═════ Data extract

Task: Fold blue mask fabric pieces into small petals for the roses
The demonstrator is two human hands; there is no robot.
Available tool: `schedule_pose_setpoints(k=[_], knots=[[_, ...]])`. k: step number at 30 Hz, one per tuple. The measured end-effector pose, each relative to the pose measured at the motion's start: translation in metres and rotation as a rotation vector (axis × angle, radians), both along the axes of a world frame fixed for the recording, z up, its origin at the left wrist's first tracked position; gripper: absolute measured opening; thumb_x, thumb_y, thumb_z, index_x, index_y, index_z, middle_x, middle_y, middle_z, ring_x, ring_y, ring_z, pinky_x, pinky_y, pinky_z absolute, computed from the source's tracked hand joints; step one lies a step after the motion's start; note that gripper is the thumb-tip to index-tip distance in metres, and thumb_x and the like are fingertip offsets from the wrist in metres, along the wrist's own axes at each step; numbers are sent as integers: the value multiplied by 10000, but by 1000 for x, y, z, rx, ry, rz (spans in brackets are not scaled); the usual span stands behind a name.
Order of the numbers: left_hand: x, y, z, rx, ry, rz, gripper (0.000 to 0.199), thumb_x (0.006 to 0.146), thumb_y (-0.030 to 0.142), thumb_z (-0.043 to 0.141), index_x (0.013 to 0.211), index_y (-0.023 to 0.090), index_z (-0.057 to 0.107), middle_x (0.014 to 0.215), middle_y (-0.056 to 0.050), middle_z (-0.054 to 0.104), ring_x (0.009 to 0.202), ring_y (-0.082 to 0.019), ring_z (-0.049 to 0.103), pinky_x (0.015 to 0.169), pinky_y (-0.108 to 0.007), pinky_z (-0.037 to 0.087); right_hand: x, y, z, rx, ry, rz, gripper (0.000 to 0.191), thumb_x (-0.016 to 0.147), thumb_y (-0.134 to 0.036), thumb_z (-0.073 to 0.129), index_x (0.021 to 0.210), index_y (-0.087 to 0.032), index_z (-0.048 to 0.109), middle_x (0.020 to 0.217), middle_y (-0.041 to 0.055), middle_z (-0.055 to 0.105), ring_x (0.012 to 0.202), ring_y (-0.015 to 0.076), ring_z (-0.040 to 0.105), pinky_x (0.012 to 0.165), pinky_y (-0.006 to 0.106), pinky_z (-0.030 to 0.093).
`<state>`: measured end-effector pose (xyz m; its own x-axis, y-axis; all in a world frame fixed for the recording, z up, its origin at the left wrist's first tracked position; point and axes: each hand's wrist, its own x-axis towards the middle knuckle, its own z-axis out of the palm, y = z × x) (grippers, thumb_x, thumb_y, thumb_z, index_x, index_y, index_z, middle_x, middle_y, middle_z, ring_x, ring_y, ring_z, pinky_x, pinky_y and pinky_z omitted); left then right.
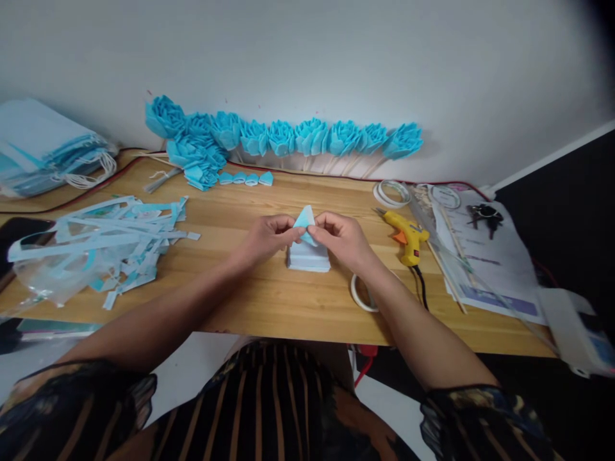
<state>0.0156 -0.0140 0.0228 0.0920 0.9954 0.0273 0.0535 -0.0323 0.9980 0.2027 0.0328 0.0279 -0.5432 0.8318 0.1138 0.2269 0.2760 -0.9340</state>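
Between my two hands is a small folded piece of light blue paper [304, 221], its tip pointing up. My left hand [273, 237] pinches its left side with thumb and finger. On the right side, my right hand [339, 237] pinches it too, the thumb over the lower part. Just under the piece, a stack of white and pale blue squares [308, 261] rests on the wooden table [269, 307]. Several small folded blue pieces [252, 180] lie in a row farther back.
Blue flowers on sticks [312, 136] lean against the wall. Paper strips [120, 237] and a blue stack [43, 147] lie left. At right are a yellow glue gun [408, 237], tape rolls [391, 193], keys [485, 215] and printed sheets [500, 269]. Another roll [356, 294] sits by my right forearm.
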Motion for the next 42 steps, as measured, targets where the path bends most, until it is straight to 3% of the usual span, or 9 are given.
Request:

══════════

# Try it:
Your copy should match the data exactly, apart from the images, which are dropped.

# Answer section:
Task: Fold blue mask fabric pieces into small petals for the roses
The demonstrator is two human hands; there is no robot.
Available tool: `schedule_pose_setpoints(k=[_], knots=[[_, ...]])`. k: step number at 30 Hz, one per tuple. The measured end-effector pose, each relative to the pose measured at the motion's start: translation in metres and rotation as a rotation vector (axis × angle, radians), both along the axes of a world frame fixed for the recording, z up, its origin at the left wrist's first tracked position; gripper: absolute measured opening; thumb_x, thumb_y, thumb_z, index_x, index_y, index_z, middle_x, middle_y, middle_z, ring_x, ring_y, ring_z, pinky_x, pinky_y, pinky_z absolute, computed from the source's tracked hand joints; step one lies a step after the motion's start; note that gripper is the thumb-tip to index-tip distance in metres, and thumb_x and the like are fingertip offsets from the wrist in metres, along the wrist's own axes at each step; numbers are sent as integers: the value multiplied by 10000, but by 1000 for x, y, z, rx, ry, rz (spans in brackets are not scaled); the usual span stands behind a name.
Order of the numbers: left_hand: x, y, z, rx, ry, rz, gripper (0.000 to 0.199), thumb_x (0.006 to 0.146), thumb_y (-0.030 to 0.142), thumb_z (-0.043 to 0.141), index_x (0.013 to 0.211), index_y (-0.023 to 0.090), index_z (-0.057 to 0.107), middle_x (0.014 to 0.215), middle_y (-0.056 to 0.050), middle_z (-0.054 to 0.104), ring_x (0.009 to 0.202), ring_y (-0.082 to 0.019), ring_z (-0.049 to 0.103), pinky_x (0.015 to 0.169), pinky_y (-0.108 to 0.007), pinky_z (-0.037 to 0.087); right_hand: x, y, z, rx, ry, rz, gripper (0.000 to 0.191), thumb_x (-0.016 to 0.147), thumb_y (-0.134 to 0.036), thumb_z (-0.073 to 0.129), index_x (0.021 to 0.210), index_y (-0.087 to 0.032), index_z (-0.048 to 0.109), middle_x (0.020 to 0.217), middle_y (-0.041 to 0.055), middle_z (-0.055 to 0.105), ring_x (0.012 to 0.202), ring_y (-0.015 to 0.076), ring_z (-0.040 to 0.105), pinky_x (0.012 to 0.165), pinky_y (-0.006 to 0.106), pinky_z (-0.030 to 0.093).
`<state>`: measured end-effector pose (xyz m; its own x-axis, y-axis; all in a world frame fixed for the recording, z up, its origin at the left wrist's first tracked position; point and axes: each hand's wrist, its own x-axis towards the middle knuckle, its own z-axis out of the palm, y = z × x) (grippers, thumb_x, thumb_y, thumb_z, index_x, index_y, index_z, middle_x, middle_y, middle_z, ring_x, ring_y, ring_z, pinky_x, pinky_y and pinky_z omitted); left then right.
<state>0.0156 -0.0140 0.0228 0.0920 0.9954 0.0273 0.0535 -0.0323 0.9980 0.2027 0.0328 0.0279 -0.5432 0.8318 0.1138 0.2269 0.2760 -0.9340</state>
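Between my two hands is a small folded piece of light blue paper [304, 221], its tip pointing up. My left hand [273, 237] pinches its left side with thumb and finger. On the right side, my right hand [339, 237] pinches it too, the thumb over the lower part. Just under the piece, a stack of white and pale blue squares [308, 261] rests on the wooden table [269, 307]. Several small folded blue pieces [252, 180] lie in a row farther back.
Blue flowers on sticks [312, 136] lean against the wall. Paper strips [120, 237] and a blue stack [43, 147] lie left. At right are a yellow glue gun [408, 237], tape rolls [391, 193], keys [485, 215] and printed sheets [500, 269]. Another roll [356, 294] sits by my right forearm.
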Motion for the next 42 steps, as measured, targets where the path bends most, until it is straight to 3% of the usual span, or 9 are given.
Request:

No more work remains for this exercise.